Catherine Audley, the daughter of Britain's spymaster on the Iberian Peninsula, is far more sophisticated than most young women her age, which doesn't protect her from the machinations of her father, a husband of convenience, or the unrelenting demands of a long war. Over seven years of a first-hand, and highly personal, view of the Peninsular War, she matures into a woman who is finally able to go toe-to-toe with the enigmatic young man to whom she has given years of unquestioning devotion. Only to discover that love cannot compensate for betrayal of trust. Or can it?
While masquerading as an ox-cart driver, the young Englishman known as Blas the Bastard meets Catherine Audley, and his life is changed forever. It is 1807 and France is about to invade Portugal. To protect Cat's father, his gaming establishment in Lisbon, and the British spy network on the Peninsula, Blas proposes a "paper" marriage between himself and young Catherine. She is fourteen; he, twenty-one—both too young for the responsibilities they must assume. Blas is arrogant, dashing, occasionally reckless, totally bound up in the demands of the war, and oblivious to the looming disastrous conflict with his sometime wife.

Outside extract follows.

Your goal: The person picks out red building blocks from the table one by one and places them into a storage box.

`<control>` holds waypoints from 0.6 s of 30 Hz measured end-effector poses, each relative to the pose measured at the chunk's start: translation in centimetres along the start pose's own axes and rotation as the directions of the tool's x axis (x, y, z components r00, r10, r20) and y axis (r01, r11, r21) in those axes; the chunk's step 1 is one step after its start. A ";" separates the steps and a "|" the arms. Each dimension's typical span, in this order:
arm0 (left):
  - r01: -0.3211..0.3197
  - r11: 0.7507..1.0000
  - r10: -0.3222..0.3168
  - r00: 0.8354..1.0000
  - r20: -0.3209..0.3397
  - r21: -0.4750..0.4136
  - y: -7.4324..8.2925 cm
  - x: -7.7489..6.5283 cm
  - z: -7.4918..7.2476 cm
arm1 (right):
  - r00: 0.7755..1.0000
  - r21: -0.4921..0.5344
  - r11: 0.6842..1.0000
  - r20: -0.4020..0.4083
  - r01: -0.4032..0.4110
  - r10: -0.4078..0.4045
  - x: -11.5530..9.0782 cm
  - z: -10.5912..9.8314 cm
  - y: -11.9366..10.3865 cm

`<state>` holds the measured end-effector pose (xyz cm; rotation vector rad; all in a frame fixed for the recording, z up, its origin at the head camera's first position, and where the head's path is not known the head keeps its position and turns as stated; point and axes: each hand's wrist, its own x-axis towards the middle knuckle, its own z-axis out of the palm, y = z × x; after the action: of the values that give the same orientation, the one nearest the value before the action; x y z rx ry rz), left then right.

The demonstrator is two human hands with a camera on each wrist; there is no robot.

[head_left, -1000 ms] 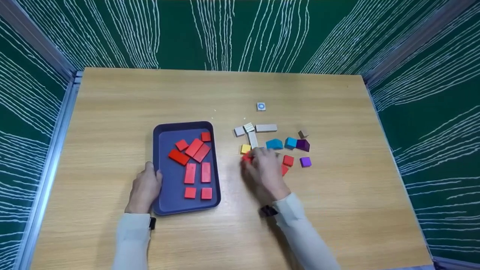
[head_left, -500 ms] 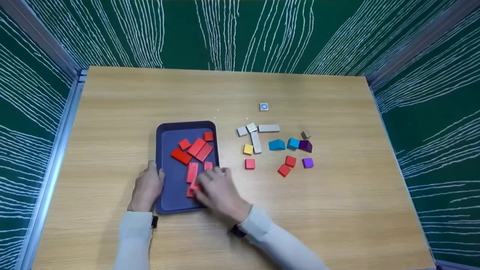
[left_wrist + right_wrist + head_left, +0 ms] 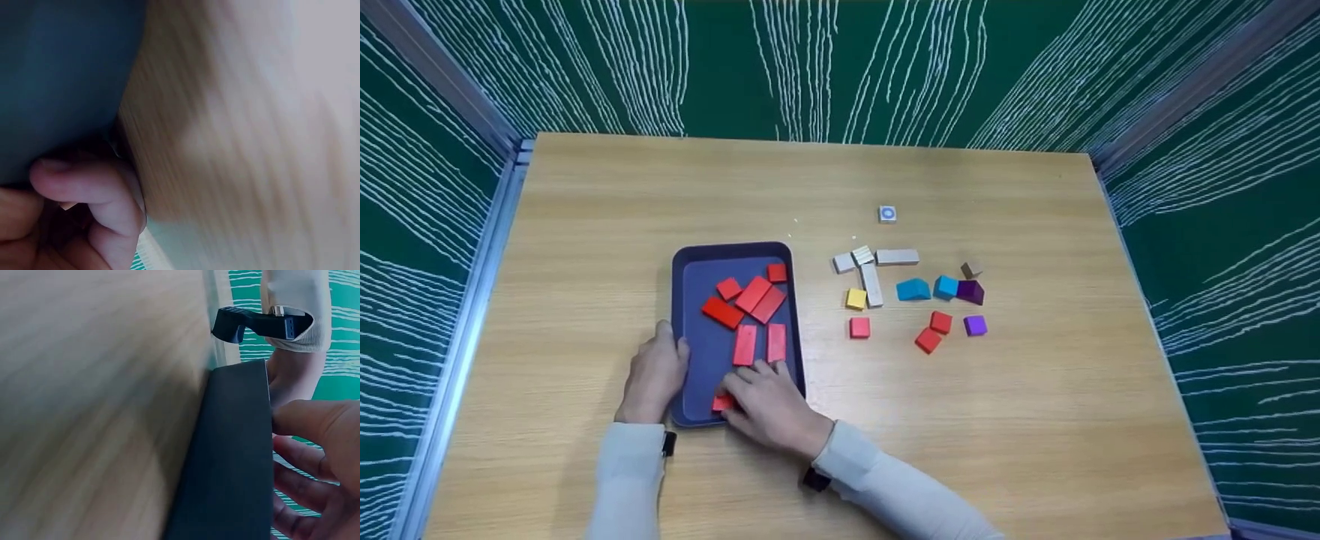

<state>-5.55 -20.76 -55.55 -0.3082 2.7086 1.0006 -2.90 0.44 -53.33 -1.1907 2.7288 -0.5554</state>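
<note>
A dark blue tray [image 3: 687, 262] holds several red wooden blocks, among them a long one [image 3: 723, 313] and two upright ones lower down. My left hand [image 3: 652, 375] grips the tray's left rim; in the left wrist view its curled fingers [image 3: 90, 183] meet the tray wall [image 3: 62, 73]. Inside the tray's lower part, my right hand [image 3: 771, 403] pinches a small red block [image 3: 722, 403] between thumb and fingers near the lower left corner. The hand covers the floor under it. In the right wrist view the tray wall [image 3: 230, 455] hides the fingertips.
Right of the tray lie a loose red block [image 3: 859, 328], two more red ones [image 3: 928, 340], a yellow cube [image 3: 856, 299], grey bars [image 3: 897, 257], blue blocks [image 3: 913, 289], purple blocks [image 3: 975, 325] and a patterned cube [image 3: 887, 214]. Green walls surround the wooden table [image 3: 1035, 420].
My right hand has moved left from the loose blocks into the tray, carrying a red block to its lower left part. My left hand has kept its grip on the rim.
</note>
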 end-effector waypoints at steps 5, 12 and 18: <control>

When Cat finally discovers how badly Blas has deceived her, a monumental clash is inevitable. In no way does the triumph of allied troops in 1814 guarantee a happy ending for two people for whom the war was a personal disaster. Is she a sometime bride, "widow" of a man who never existed? Is she Blas's well-rewarded, but discarded mistress? Or is she a beloved wife whose only rival is her husband's determined expediency in a time of war?
Author's Note: In addition to being a saga of young lovers caught up in a war, The Sometime Bride is the history of the Peninsular War, Britain's fight against Napoleon in Portugal and Spain. The story moves from France's invasion of Portugal and British troops driven into the sea at La Coruña to the return of British troops under General Sir Arthur Wellesley, the fortified lines at Torres Vedras, and the gradual push of French troops across Spain and back into France. Plus the chaotic times in Paris after Napoleon's surrender and the Emperor's triumph as he gathers up his old troops, only to be stopped in one of the most famous and bloody battles in history—Waterloo.
Reviewers Choice Award. "Sometimes a reviewer gets a book so powerful, it's hard to know where to begin to tell about it. The Sometime Bride is such a book. . . . Bride passes every criterion for a successful book that I was given as a reviewer. Ms Bancroft weaves a most unusual love story in among the threads of history that cover eight years. She gives a clear and concise overview of that terrible, yet glorious, age that held both Napoleon and Wellington, and she makes it fascinating by showing it to us through her characters' eyes. . . ."
Jane Bowers, Romance Communications
"The writing talent displayed by the author is wonderful . . . Ms. Bancroft's detail for historical events is phenomenal. . . ."
April Redmon, Romantic Times
Five Stars. "Set against the bloody Napoleonic wars, The Sometime Bride is ambitious, engrossing and absolutely wonderful."
Rickey R. Mallory, Affaire de Coeur
Five Stars. "The Sometime Bride by Blair Bancroft is a riveting and well-written story . . . The tension between the hero and heroine sizzles.